Aside from the arguments from language, there is little else that really ties Jude as a forgery. One has to wonder who would create a forgery that is both very short and would attribute it to Jude of all choices. Kümmel tries to wave the latter problem for inauthenticity by the fact that Hegesippus (writing c.160) narrates a few legends about Jude:
According to Hegesippus, at the end of Domitian's reign (c. 95), two grandsons ofJude, the brother of the Lord, were accused of belonging to the family of David, whom Domitian had ordered slain. The emperor, having personally examined the two grandsons, dismissed them as harmless. They were then rulers of the churches (eigeisasthai ton ekkleision) and lived until the time of Trajan (98-117). But from that account we learn only that the name of this brother of Jesus was still known toward the end of the first century.
But it does not mean that Jude was a popular figure by around 100 (the approximate time given for the letter's composition by most). It only means Hegesippus narrated some stories about Jude's grandsons which took place around that period, and certainly doesn't mean Jude was in any way popular around then, and so the objection against inauthenticity stands. Robinson rightly noted this when he wrote,
Certainly the epistle could be an attempt to silence latter-day scoffers and heretics in the name and authority of the chief of the apostles - although why anyone should resort for this purpose to the mantle of Jude is far from clear.

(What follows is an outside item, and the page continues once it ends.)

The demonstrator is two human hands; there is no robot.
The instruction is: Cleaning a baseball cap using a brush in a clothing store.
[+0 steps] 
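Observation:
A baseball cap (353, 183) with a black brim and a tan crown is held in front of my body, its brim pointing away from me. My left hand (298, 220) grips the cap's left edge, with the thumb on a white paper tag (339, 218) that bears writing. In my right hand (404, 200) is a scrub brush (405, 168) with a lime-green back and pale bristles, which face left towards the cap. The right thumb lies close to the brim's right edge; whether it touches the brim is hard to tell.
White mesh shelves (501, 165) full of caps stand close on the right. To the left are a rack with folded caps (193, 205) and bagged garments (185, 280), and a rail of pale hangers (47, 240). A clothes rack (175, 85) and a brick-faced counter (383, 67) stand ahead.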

For this reason many have maintained that this was a genuine letter by an actual Christian leader named Jude. But then if this is not the "brother of James" who was the brother of the Lord, we are including too many coincidences. As Kümmel says,
Obviously, the Epistle of Jude pretends to be written by this brother of Jesus. For the supposition that the author was an otherwise unknown Jude who had a brother James (Appel, Henshaw) is extremely improbable in view of the linguistic accord between Jude 1 and Jas. 1:1. And the equating of the author of Jude with Bishop Jude named in the old Jerusalem list of bishops (H. Grotius, Streeter; similarly A. Adam, ZKG, 4, Folge 6, 1957, 46, and G. Klein, Die Zwölf Apostel, FRLANT, N.F. 59, 1961, 100) runs aground on the fact that we know nothing as to whether this bishop had a brother named James.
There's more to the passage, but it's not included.